- _What to work on_
When you reach the line that contains "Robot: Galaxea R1", begin copying exactly, and continue through the last line of the data; no pictures belong in the copy.
┌─ Supplied material
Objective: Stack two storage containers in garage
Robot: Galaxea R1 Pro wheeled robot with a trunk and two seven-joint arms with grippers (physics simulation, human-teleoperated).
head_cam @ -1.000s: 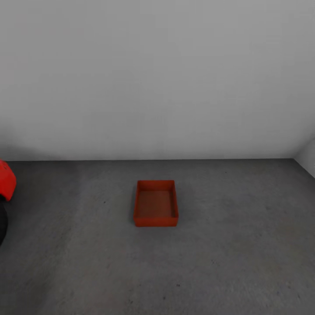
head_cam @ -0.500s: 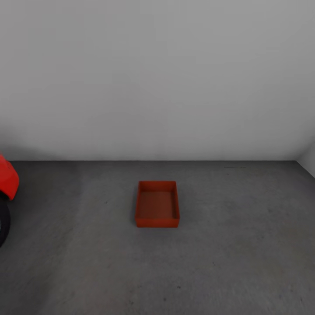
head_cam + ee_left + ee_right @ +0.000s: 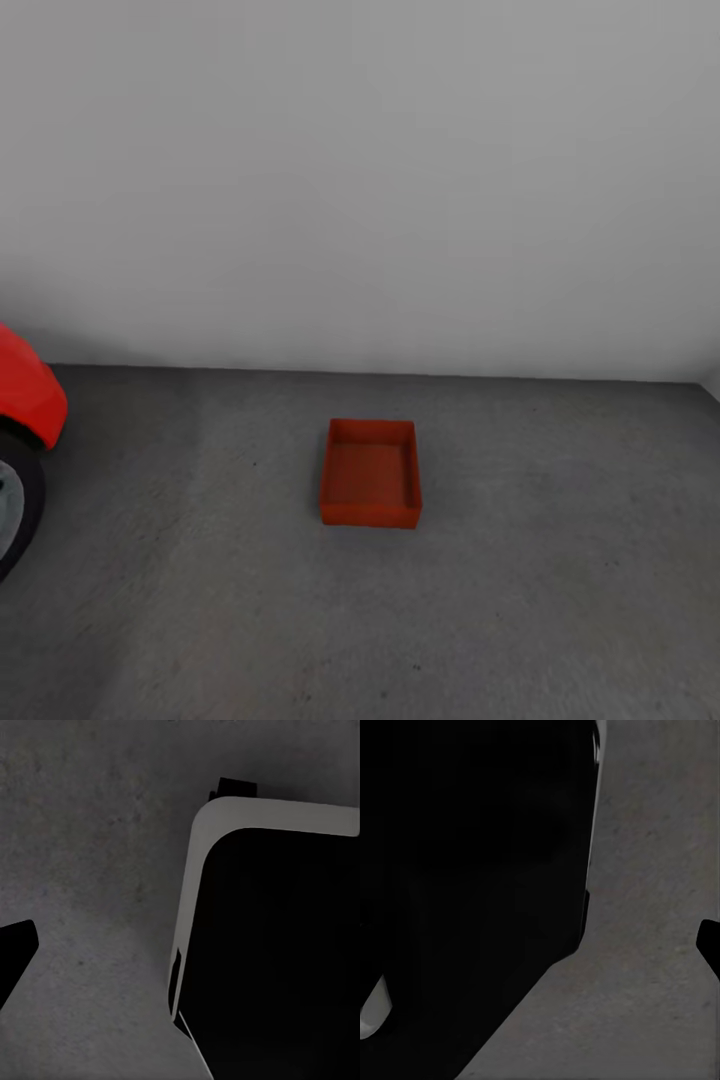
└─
- _Response to the exercise_
Robot: Galaxea R1 Pro wheeled robot with a trunk and two seven-joint arms with grippers (physics simulation, human-teleoperated).
head_cam @ -1.000s: 
head_cam @ -0.500s: 
head_cam + ee_left + ee_right @ +0.000s: 

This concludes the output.